The Angel of History and “Ribblesdale”

Walter Benjamin’s “angel of history” that he discusses in the ninth section of “Theses on the Philosophy of History” is a mixture of violence, reluctance, and divinity (Benjamin, 251). The angel witness the growing “wreckage” of the past as it the moves through the present and towards the future, and though they want to help, the angel is being forcibly blown into the future and away from Paradise by a sort of unstoppable wind— slide 14 “The Angel Standing in the Sun” of the Turner’s paintings reminded me of this, if it is not actually what Benjamin or Turner were referring to.
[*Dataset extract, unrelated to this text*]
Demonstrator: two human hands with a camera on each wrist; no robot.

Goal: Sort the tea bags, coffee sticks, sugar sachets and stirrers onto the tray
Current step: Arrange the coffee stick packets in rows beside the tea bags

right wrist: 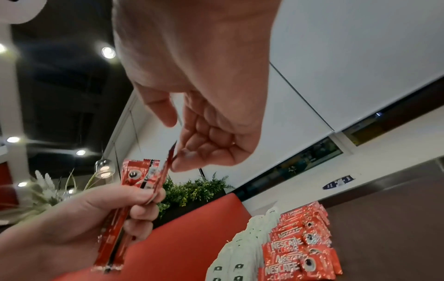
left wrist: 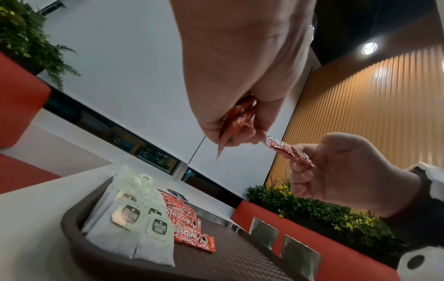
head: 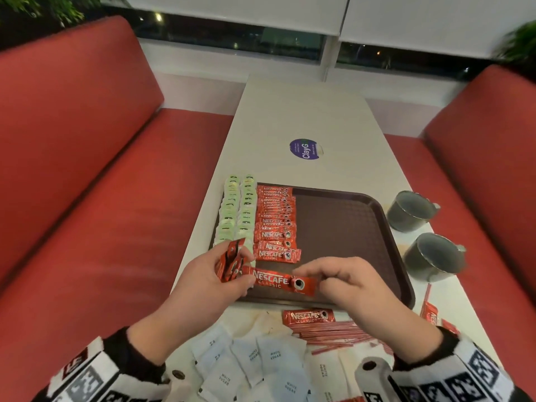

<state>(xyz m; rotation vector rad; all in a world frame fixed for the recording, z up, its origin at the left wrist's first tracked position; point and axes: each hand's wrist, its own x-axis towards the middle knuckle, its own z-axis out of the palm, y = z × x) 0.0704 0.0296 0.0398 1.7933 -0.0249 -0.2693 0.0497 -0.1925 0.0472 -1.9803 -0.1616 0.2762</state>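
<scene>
From the head camera, the sugar sachets [head: 255, 361] lie nearest, loose on the table [head: 304, 117] at the near edge, with the stirrers [head: 330, 333] and one stray coffee stick [head: 309, 317] just beyond them, none yet on the tray [head: 342, 227]. Above the tray's near rim the left hand [head: 211, 282] grips a bundle of sticks [head: 230, 264], while the right hand [head: 342, 281] pinches one end of a single stick [head: 282, 282] whose other end lies by the left fingers. Tea bags [head: 237, 210] and a column of laid sticks [head: 275, 224] fill the tray's left part. Two mugs [head: 417, 230] stand just beside its right rim.

From the left wrist, that hand is curled round the bundle and the right hand [left wrist: 341, 167] holds the single stick by its tip. A pull on that stick could likely drag its neighbours loose onto the tea bags.

From the right wrist, the pinch is thin, at the very edge of the foil, so the stick may slip and land askew on the neat column below.
</scene>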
Benjamin explains at the end of the theses that the storm is a metaphor for “progress,” but leaves the symbol of the angel as an imagined witness to the whole of history. I thought to create one witness who, as angel, is divine and not part of the ongoing earthly history was an interesting tool to use to understand Benjamin’s understanding of the past. The angel of history witnesses the entirety of past events with an expression of horror; he is always looking backward, never forwards. Progress moves the angel forward, but progress is fueled by history which is always referring to past events and generations.

The same kind of sentiment of continual wreckage and history that Benjamin expresses with the “angel of history” I thought was also seen in Hopkins poetry. In “Ribblesdale” Hopkins talks about the earth almost like a person without agency in their environment, like how the angel could do nothing about the catastrophe before them. He says about Earth that “thou canst only be,” repeatedly and that “Earth’s eye, tongue, or heart”— basically its ability to do anything about what is happening— is “dogged man,” (Hopkins, 157). Again, the earth like the angel is forced to do nothing but watch though it is implied that intervention would be appreciated, and is yet unattainable given outside forces. While the angel was propelled away by “progress,” Earth is restrained by having “no tongue to plead” because man is “selfbent so bound, so tied to his turn” in his pursuit of progress. In his poetry and journal entries, Hopkins is very aware of nature and admires its intricacies and details, so it makes sense that here he also criticizes those that “reave both our rich round world bare.” The parallels of Earth and the angel of history in these two readings both argue for a broader perspective of the world around us and our environment, whether that be literally about nature or figuratively about the events of the past.